• [AIM OF THE EXERCISE]:
Look below for the line holding "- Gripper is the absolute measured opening" and the line holding "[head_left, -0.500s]". Repeat those two and everything between, exactly.

• [DATA EXTRACT]:
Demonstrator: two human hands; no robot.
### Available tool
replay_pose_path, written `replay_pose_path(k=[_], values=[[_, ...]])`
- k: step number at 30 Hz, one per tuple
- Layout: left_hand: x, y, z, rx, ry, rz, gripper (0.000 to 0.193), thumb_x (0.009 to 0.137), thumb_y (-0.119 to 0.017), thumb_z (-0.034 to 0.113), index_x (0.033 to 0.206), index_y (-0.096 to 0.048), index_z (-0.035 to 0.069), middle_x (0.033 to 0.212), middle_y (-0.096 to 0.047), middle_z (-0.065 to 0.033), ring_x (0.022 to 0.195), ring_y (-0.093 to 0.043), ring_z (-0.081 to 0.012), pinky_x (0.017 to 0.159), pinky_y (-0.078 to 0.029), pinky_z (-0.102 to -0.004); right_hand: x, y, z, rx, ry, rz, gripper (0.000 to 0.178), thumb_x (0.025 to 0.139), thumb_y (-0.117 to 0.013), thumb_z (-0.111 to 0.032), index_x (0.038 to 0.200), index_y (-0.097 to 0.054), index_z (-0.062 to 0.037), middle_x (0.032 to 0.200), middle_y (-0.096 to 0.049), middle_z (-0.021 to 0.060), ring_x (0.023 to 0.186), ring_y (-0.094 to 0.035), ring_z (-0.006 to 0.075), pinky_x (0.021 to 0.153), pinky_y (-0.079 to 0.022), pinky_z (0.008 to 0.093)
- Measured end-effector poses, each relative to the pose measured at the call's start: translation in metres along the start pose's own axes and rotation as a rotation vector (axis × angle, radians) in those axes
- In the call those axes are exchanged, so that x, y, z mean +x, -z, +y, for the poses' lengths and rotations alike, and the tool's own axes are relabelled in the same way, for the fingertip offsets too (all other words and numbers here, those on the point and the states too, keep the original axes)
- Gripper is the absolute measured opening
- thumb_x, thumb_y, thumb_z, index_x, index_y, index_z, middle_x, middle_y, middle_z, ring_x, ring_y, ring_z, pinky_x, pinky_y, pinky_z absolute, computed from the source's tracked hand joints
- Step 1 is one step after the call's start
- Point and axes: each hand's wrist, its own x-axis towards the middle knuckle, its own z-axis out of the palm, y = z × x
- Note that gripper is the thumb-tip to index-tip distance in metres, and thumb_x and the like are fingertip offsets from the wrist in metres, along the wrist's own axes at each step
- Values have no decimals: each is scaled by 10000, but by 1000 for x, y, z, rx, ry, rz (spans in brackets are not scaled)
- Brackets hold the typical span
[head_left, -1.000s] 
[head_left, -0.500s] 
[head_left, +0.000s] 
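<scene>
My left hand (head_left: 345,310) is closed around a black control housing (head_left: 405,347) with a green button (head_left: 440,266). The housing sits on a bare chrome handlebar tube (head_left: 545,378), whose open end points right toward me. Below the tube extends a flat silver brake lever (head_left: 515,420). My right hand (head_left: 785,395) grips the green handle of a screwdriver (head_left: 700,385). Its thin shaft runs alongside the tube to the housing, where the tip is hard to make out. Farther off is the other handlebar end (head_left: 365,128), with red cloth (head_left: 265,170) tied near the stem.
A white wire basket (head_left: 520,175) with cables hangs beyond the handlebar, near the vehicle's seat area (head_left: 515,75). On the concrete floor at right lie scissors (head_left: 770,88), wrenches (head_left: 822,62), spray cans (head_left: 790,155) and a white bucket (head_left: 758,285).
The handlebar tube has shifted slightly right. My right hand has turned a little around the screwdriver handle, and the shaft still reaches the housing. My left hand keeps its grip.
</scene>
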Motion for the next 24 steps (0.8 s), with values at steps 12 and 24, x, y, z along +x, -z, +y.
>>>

• [EXERCISE ANSWER]:
- Gripper is the absolute measured opening
- thumb_x, thumb_y, thumb_z, index_x, index_y, index_z, middle_x, middle_y, middle_z, ring_x, ring_y, ring_z, pinky_x, pinky_y, pinky_z absolute, computed from the source's tracked hand joints
- Step 1 is one step after the call's start
- Point and axes: each hand's wrist, its own x-axis towards the middle knuckle, its own z-axis out of the palm, y = z × x
- Note that gripper is the thumb-tip to index-tip distance in metres, and thumb_x and the like are fingertip offsets from the wrist in metres, along the wrist's own axes at each step
- Values have no decimals: each is scaled by 10000, but by 1000 for x, y, z, rx, ry, rz (spans in brackets are not scaled)
- Brackets hold the typical span
[head_left, -1.000s] 
[head_left, -0.500s] 

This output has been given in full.